**WHAT THE TASK ASKS**
The expected answer is every line of the material, reproduced exactly.

**RECORDED INFORMATION**

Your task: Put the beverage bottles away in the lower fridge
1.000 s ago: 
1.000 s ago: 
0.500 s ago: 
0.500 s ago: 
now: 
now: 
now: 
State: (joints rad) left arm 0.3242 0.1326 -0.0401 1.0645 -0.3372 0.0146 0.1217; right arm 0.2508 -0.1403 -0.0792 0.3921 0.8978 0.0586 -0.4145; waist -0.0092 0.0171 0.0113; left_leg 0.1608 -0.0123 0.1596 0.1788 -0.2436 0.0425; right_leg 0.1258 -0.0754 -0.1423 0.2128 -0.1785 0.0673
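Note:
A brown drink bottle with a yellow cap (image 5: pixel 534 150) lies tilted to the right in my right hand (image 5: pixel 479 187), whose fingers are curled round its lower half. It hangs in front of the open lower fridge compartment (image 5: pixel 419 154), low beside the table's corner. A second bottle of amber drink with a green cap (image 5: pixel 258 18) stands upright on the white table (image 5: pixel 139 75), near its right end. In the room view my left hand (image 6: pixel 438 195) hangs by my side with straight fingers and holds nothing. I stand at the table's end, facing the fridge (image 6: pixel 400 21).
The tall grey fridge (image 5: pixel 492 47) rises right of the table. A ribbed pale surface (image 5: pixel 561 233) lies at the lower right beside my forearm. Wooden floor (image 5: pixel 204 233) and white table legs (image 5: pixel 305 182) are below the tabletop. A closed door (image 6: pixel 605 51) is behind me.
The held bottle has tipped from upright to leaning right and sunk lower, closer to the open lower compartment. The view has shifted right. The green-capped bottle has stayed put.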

**TASK SOLUTION**
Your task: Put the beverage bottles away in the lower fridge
1.000 s ago: 
1.000 s ago: 
0.500 s ago: 
0.500 s ago: 
now: 
now: 
now: 
State: (joints rad) left arm 0.3242 0.1326 -0.0401 1.0645 -0.3372 0.0146 0.1217; right arm 0.2508 -0.1403 -0.0792 0.3921 0.8978 0.0586 -0.4145; waist -0.0092 0.0171 0.0113; left_leg 0.1608 -0.0123 0.1596 0.1788 -0.2436 0.0425; right_leg 0.1258 -0.0754 -0.1423 0.2128 -0.1785 0.0673
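Note:
A brown drink bottle with a yellow cap (image 5: pixel 534 150) lies tilted to the right in my right hand (image 5: pixel 479 187), whose fingers are curled round its lower half. It hangs in front of the open lower fridge compartment (image 5: pixel 419 154), low beside the table's corner. A second bottle of amber drink with a green cap (image 5: pixel 258 18) stands upright on the white table (image 5: pixel 139 75), near its right end. In the room view my left hand (image 6: pixel 438 195) hangs by my side with straight fingers and holds nothing. I stand at the table's end, facing the fridge (image 6: pixel 400 21).
The tall grey fridge (image 5: pixel 492 47) rises right of the table. A ribbed pale surface (image 5: pixel 561 233) lies at the lower right beside my forearm. Wooden floor (image 5: pixel 204 233) and white table legs (image 5: pixel 305 182) are below the tabletop. A closed door (image 6: pixel 605 51) is behind me.
The held bottle has tipped from upright to leaning right and sunk lower, closer to the open lower compartment. The view has shifted right. The green-capped bottle has stayed put.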

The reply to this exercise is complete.